Greg acknowledged that with a nod. “Stupid question.” Richard saw him shrug a little. “I can't stand up for long enough to do what you were doing. But I can probably get yours out. Hey, Deputy. Is his chip going to explode if it's taken out?” He grinned a little. “Before you answer that question, you're going to be in the room when it happens. And maybe we'll have you eat the chip.” He sounded like he meant it.
“Only if you want to track my crap,” Sam said.
It was funny. Richard felt his throat jerk and his jaws give way and heard himself make a noise like a sob: he wasn't sure if he was crying out or laughing, but it was funny. “I scared the crap out of you,” he told Sam, and then he knew he was laughing. He put his face into his hands and laughed into his hands, trying to push it back, shaking with the effort to stop.

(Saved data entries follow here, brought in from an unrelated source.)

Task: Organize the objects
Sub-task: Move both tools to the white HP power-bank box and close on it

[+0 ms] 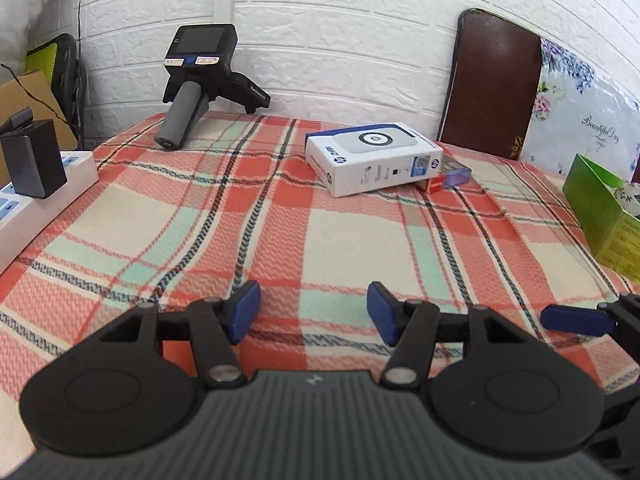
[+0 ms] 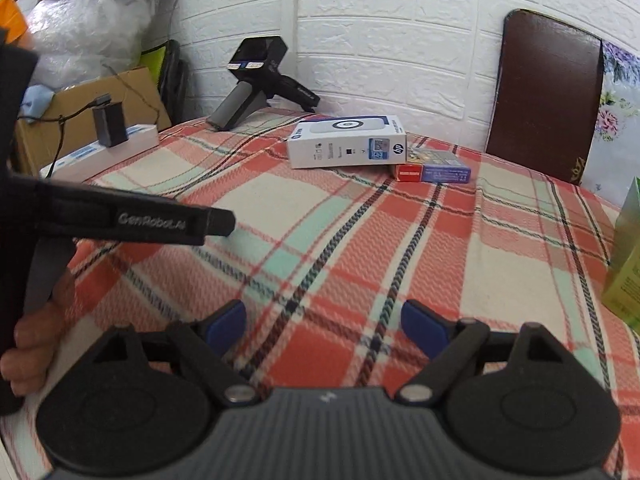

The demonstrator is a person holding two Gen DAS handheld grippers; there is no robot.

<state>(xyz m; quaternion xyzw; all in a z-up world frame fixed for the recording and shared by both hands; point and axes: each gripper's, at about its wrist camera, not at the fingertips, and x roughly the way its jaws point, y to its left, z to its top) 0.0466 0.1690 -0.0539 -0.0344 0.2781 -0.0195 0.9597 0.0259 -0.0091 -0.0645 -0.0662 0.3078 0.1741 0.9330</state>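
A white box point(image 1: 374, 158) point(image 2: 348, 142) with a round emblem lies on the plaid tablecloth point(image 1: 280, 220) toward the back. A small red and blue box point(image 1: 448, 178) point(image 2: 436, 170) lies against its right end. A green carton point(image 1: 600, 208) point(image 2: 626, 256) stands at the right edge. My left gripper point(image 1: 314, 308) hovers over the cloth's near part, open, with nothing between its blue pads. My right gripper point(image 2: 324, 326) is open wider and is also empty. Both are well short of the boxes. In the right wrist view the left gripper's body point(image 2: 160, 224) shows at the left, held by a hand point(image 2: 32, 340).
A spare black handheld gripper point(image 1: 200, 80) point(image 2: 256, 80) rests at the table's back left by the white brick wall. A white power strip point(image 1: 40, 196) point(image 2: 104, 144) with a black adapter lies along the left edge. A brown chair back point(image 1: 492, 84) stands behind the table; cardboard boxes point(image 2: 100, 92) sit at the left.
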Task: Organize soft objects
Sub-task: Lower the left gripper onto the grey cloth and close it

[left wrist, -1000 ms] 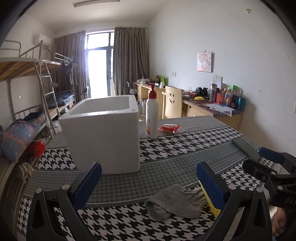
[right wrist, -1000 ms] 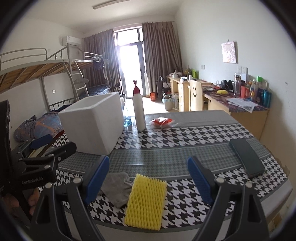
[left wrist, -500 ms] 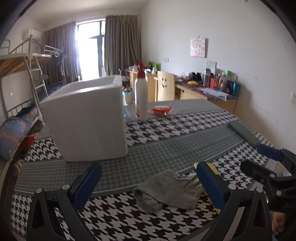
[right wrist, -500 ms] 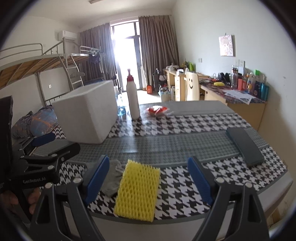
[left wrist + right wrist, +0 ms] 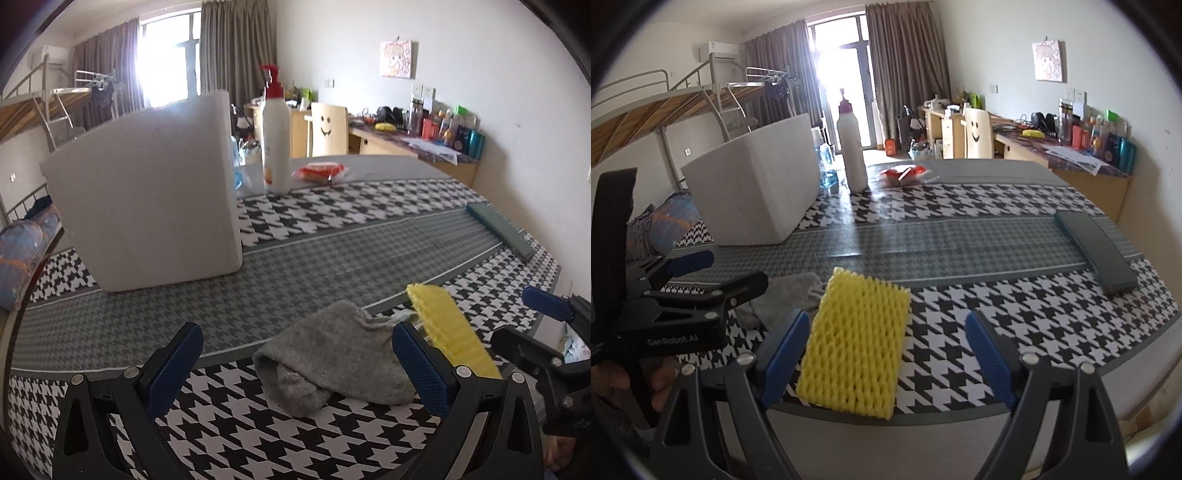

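Note:
A crumpled grey cloth (image 5: 338, 360) lies on the houndstooth tablecloth near the front edge, also seen as the grey cloth (image 5: 792, 293) in the right wrist view. Beside it on the right lies a yellow foam net pad (image 5: 855, 345), whose yellow edge (image 5: 448, 332) shows in the left wrist view. My left gripper (image 5: 295, 373) hangs open just above and in front of the cloth. My right gripper (image 5: 886, 354) stands open around the near part of the yellow pad, pads apart from it. A white foam box (image 5: 147, 206) stands further back on the left.
A white pump bottle (image 5: 275, 144) and a red packet (image 5: 319, 172) sit behind the box. A dark flat case (image 5: 1095, 251) lies at the table's right side. The table's front edge (image 5: 960, 413) is close. Bunk beds and desks stand beyond.
Both grippers have sunk toward the table and tilted downward. The cloth and the yellow pad now look larger and nearer between the fingers. Both stayed open.

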Tool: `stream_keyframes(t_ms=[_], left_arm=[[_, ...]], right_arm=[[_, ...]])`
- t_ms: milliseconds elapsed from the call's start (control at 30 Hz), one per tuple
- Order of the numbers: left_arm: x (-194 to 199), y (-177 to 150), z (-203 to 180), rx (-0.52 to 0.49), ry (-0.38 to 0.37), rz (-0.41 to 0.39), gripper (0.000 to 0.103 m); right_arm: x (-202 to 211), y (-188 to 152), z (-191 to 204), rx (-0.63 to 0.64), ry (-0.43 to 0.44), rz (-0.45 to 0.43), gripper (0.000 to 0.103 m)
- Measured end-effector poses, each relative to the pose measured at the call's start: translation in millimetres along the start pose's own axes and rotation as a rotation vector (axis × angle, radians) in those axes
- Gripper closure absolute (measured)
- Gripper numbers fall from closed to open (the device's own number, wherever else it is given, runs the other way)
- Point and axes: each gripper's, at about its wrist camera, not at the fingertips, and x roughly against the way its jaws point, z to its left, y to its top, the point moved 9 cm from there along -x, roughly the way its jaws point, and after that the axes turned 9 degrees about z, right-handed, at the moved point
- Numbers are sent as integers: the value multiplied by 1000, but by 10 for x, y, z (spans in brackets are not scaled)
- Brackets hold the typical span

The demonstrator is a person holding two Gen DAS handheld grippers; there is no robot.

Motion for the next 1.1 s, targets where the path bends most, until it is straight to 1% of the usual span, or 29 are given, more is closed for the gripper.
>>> stream_keyframes(t_ms=[100,267,333,367,433,467,567,700,800,833,867,933,1000,1100], left_arm=[[-94,-33,-25,-4,-6,30,1],[-245,-99,-32,-6,-1,86,9],[-281,-126,-34,-8,5,105,17],[-298,-138,-43,-11,0,114,19],[-329,-163,-50,-19,5,132,27],[-345,-177,-61,-24,5,143,29],[-337,-191,-75,-26,-2,136,33],[-292,-239,-121,-38,-14,127,44],[-284,-238,-175,-57,-33,121,57],[-282,-237,-194,-60,-39,120,65],[-277,-238,-211,-60,-45,118,68],[-271,-236,-246,-64,-56,115,81],[-260,-237,-275,-66,-73,114,85],[-191,-229,-254,-37,-97,93,85]], right_arm=[[-38,-4,-43,-13,0,13,14],[-92,-6,-57,-12,2,32,14],[-110,-16,-58,-11,4,39,14],[-116,-22,-62,-11,3,42,14],[-116,-31,-67,-12,3,46,14],[-111,-34,-73,-13,4,46,14],[-99,-37,-58,-15,4,46,14],[-119,-67,-48,-19,7,54,14],[-152,-113,-35,-23,16,68,14],[-161,-120,-27,-23,20,71,14],[-167,-129,-20,-22,22,73,14],[-177,-137,-4,-21,25,77,14],[-186,-143,13,-16,29,82,14],[-185,-162,39,-13,29,83,14]])
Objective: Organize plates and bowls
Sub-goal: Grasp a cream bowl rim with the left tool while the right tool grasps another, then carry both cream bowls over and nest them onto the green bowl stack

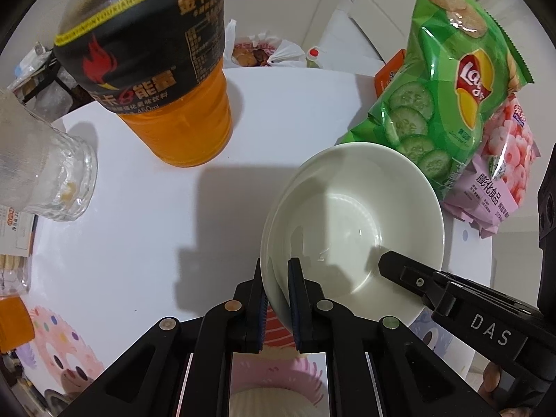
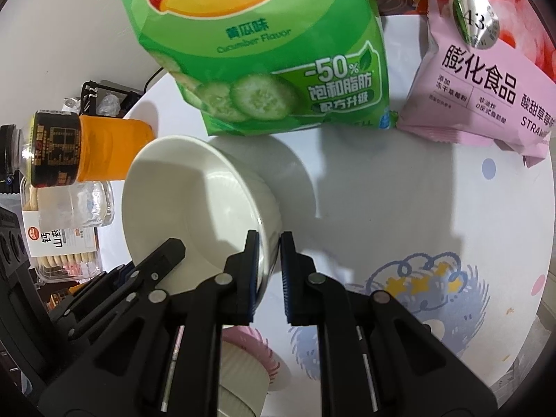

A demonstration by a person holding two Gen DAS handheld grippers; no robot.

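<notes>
On the round white table (image 1: pixel 146 215) sits a smooth, glossy cream bowl (image 1: pixel 351 222), ceramic by the look of it, round with a wide flared rim and a flat shiny bottom. It's tipped up a bit, and from the left wrist view it looks like there might be two nested rims, though that's hard to tell for sure. It's just in front of a crinkly green chip bag (image 1: pixel 448 80) with cucumber slices printed on it, and beside that is a pink snack bag (image 1: pixel 504 173), matte plastic. Further left stands a clear plastic bottle (image 1: pixel 163 80) of orange drink with a black label, and a textured glass jar (image 1: pixel 52 173) near the table edge. A tub of crackers (image 2: pixel 59 243) shows up behind the bottle in the right wrist view.

Both claws are on the bowl. The left gripper (image 1: pixel 278 299) has its jaws squeezed down on the bowl's rim, one pad inside, one outside. The right gripper (image 2: pixel 269 271) is doing the same on the opposite edge, pinching the wall tight between its blue-edged pads. A pink-and-white ribbed thing (image 2: pixel 243 375) sits low under the right claw; can't tell what it is.
</notes>
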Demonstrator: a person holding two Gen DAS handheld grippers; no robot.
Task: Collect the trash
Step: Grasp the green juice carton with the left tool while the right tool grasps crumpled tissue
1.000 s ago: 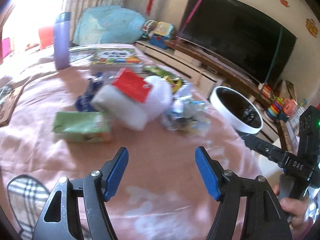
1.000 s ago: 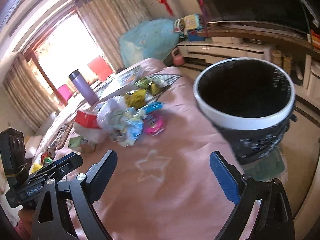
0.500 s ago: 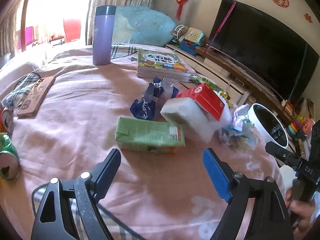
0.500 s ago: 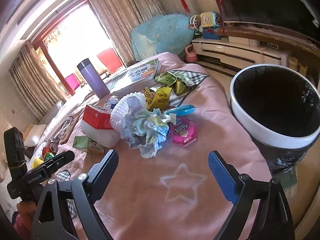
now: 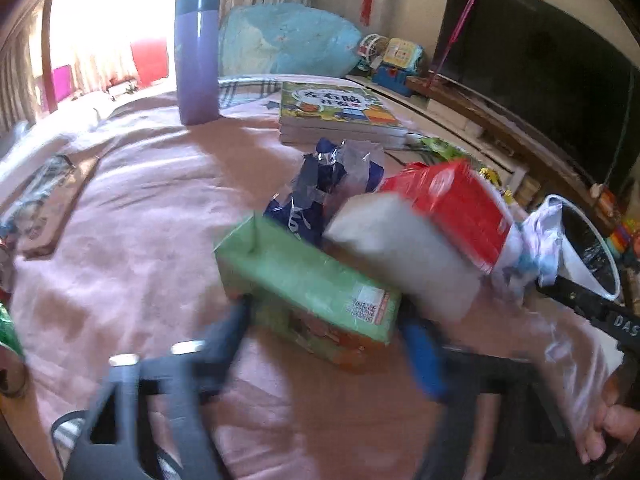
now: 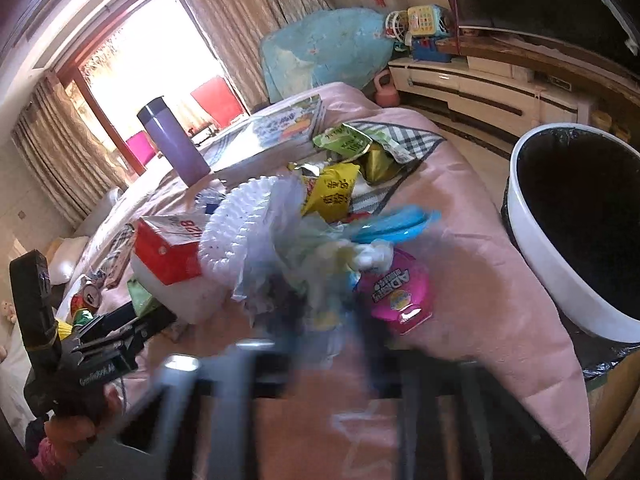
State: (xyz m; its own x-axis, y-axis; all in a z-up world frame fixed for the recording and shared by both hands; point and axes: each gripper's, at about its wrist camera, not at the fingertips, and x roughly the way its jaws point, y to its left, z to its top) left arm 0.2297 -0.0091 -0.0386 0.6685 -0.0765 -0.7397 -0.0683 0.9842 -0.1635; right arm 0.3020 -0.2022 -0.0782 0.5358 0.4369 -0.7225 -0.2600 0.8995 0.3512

“Richard,” Sam was saying. He had been saying it for a while before Richard looked up and nodded and could take his hands away. He was swallowing and biting his lips, but he had stopped laughing.
“No,” Sam said. “A convict chip doesn't explode. When it's removed it'll send a signal to Commerce, but right now... you don't need to worry about that.”
“Okay,” Greg said. “Before you get back to work, Richard, I'll take your chip out. Okay?”
Richard nodded. “Are we winning?”
“Why do you ask?”
“Because if Commerce was gone, we wouldn't need to be afraid of taking each other's chips out.”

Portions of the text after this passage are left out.